### TASK BRIEF
Please give back each line of the listing, unchanged in every word.

### RAW DATA
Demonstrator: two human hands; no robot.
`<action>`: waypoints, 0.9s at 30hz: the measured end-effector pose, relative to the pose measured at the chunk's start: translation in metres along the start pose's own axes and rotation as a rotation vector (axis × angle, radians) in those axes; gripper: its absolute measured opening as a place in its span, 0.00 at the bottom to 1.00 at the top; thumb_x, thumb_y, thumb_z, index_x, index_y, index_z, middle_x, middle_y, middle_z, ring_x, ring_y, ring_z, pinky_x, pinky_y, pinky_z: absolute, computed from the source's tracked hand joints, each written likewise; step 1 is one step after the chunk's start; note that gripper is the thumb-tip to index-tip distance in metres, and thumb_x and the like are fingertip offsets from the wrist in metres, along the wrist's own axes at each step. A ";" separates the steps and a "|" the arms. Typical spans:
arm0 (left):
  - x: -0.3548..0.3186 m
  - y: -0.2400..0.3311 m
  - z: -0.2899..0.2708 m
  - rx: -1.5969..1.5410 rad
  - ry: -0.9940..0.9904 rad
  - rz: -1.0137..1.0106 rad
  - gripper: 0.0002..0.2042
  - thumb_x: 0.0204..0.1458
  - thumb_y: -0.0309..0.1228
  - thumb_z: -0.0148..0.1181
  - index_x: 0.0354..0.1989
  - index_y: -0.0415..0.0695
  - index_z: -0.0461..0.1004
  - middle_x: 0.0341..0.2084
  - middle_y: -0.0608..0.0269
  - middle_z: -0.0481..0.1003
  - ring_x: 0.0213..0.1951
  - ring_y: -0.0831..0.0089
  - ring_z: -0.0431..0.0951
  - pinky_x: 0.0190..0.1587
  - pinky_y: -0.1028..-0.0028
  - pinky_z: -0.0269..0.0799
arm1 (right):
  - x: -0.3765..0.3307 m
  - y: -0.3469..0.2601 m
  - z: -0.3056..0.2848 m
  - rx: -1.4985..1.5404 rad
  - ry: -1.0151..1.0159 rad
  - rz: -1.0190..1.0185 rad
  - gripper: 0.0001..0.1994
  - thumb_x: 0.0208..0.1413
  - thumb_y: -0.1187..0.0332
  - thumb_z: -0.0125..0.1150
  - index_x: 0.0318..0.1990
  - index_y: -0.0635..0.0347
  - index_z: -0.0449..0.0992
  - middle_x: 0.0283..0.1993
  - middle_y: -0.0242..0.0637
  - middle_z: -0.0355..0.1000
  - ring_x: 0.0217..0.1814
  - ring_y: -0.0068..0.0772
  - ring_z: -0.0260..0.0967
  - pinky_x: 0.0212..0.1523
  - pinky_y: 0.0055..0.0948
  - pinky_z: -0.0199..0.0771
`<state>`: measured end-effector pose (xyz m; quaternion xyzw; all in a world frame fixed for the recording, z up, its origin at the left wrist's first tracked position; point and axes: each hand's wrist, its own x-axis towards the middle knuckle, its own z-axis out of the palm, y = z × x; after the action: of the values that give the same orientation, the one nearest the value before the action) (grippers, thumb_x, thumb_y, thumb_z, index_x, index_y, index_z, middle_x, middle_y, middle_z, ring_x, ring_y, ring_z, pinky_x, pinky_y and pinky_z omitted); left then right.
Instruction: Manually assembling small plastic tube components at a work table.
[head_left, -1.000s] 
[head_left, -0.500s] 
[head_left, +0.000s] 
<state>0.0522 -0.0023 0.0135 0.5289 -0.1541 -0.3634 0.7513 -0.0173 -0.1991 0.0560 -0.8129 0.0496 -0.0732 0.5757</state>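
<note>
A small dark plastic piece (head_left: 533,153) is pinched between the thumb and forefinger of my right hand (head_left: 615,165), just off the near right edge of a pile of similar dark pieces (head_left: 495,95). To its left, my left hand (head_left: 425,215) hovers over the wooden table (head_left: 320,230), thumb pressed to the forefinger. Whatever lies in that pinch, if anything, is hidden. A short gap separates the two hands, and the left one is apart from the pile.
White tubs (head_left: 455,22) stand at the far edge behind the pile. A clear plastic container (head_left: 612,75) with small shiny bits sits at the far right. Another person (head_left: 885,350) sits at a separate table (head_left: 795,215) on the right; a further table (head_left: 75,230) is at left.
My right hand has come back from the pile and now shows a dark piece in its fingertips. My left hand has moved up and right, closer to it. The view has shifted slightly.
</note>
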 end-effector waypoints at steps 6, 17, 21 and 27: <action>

### SOLUTION TO THE PROBLEM
Demonstrator: two human hands; no robot.
`<action>`: waypoints, 0.9s at 30hz: the measured end-effector pose, relative to the pose measured at the chunk's start: translation in metres along the start pose's own axes and rotation as a rotation vector (axis × angle, radians) in those axes; gripper: its absolute measured opening as a place in its span, 0.00 at the bottom to 1.00 at the top; thumb_x, thumb_y, thumb_z, index_x, index_y, index_z, middle_x, middle_y, middle_z, ring_x, ring_y, ring_z, pinky_x, pinky_y, pinky_z: absolute, computed from the source's tracked hand joints, each written likewise; step 1 is one step after the chunk's start; note that gripper is the thumb-tip to index-tip distance in metres, and thumb_x and the like are fingertip offsets from the wrist in metres, along the wrist's own axes at each step. A ";" separates the steps and a "|" the arms. Typical spans:
arm0 (left):
  - x: -0.3548..0.3186 m
  - y: -0.2400..0.3311 m
  - z: -0.2899..0.2708 m
  - rx: -1.5969..1.5410 rad
  - ry: -0.9940..0.9904 rad
  - rz: -1.0137..1.0106 rad
  - gripper: 0.0002..0.2042
  - thumb_x: 0.0204..0.1458
  - thumb_y: -0.0309..0.1228
  - thumb_z: -0.0148..0.1181
  - index_x: 0.0354..0.1989
  - index_y: -0.0415..0.0695
  - index_z: -0.0461..0.1004
  - middle_x: 0.0341..0.2084
  - middle_y: -0.0608..0.0269
  - middle_z: -0.0481..0.1003
  - ring_x: 0.0213..0.1951
  - ring_y: -0.0831..0.0089
  - ring_z: -0.0431..0.0951
  - pinky_x: 0.0190..0.1587
  - pinky_y: -0.1028..-0.0028
  - pinky_z: -0.0269..0.0799
arm1 (right):
  - x: -0.3765..0.3307 m
  - y: -0.3469..0.2601 m
  - z: -0.3056..0.2848 m
  - rx: -1.4985..1.5404 rad
  - ry: -1.0151..1.0159 rad
  - rz: -1.0190..1.0185 rad
  - gripper: 0.0001..0.1994
  - thumb_x: 0.0208..0.1413
  - thumb_y: -0.1187..0.0332
  - thumb_z: -0.0125..0.1150
  - index_x: 0.0318..0.1990
  - index_y: -0.0635..0.0347
  - index_z: -0.0449..0.0992
  - middle_x: 0.0283..0.1993
  - middle_y: -0.0242..0.0637
  - middle_z: -0.0355..0.1000
  - ring_x: 0.0217..0.1814
  - ring_y: -0.0068..0.0772
  - ring_z: -0.0260..0.0967
  - pinky_x: 0.0212..0.1523
  - pinky_y: 0.0055..0.0948
  - pinky_z: -0.0199..0.0771
`<state>`: measured end-effector pose (xyz m; quaternion xyzw; all in a world frame fixed for the recording, z up, its origin at the left wrist's first tracked position; point and axes: each hand's wrist, its own x-axis towards the middle knuckle, its own z-axis out of the palm, y = z × x; after the action: of the values that give the same orientation, the one nearest the value before the action) (grippers, thumb_x, thumb_y, thumb_z, index_x, index_y, index_z, middle_x, middle_y, middle_z, ring_x, ring_y, ring_z, pinky_x, pinky_y and pinky_z omitted); left then right.
Instruction: Manually assembling small plastic tube components at a work table.
[head_left, -1.000s] 
[head_left, -0.500s] 
[head_left, +0.000s] 
<state>0.0522 -0.0023 0.0135 0.5289 -0.1541 -0.3634 0.7513 -0.0173 -0.1991 0.0560 -0.8129 0.0496 -0.0732 0.5757</state>
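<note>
A small dark plastic piece (head_left: 533,153) is pinched between the thumb and forefinger of my right hand (head_left: 615,165), just off the near right edge of a pile of similar dark pieces (head_left: 495,95). To its left, my left hand (head_left: 425,215) hovers over the wooden table (head_left: 320,230), thumb pressed to the forefinger. Whatever lies in that pinch, if anything, is hidden. A short gap separates the two hands, and the left one is apart from the pile.
White tubs (head_left: 455,22) stand at the far edge behind the pile. A clear plastic container (head_left: 612,75) with small shiny bits sits at the far right. Another person (head_left: 885,350) sits at a separate table (head_left: 795,215) on the right; a further table (head_left: 75,230) is at left.
My right hand has come back from the pile and now shows a dark piece in its fingertips. My left hand has moved up and right, closer to it. The view has shifted slightly.
</note>
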 end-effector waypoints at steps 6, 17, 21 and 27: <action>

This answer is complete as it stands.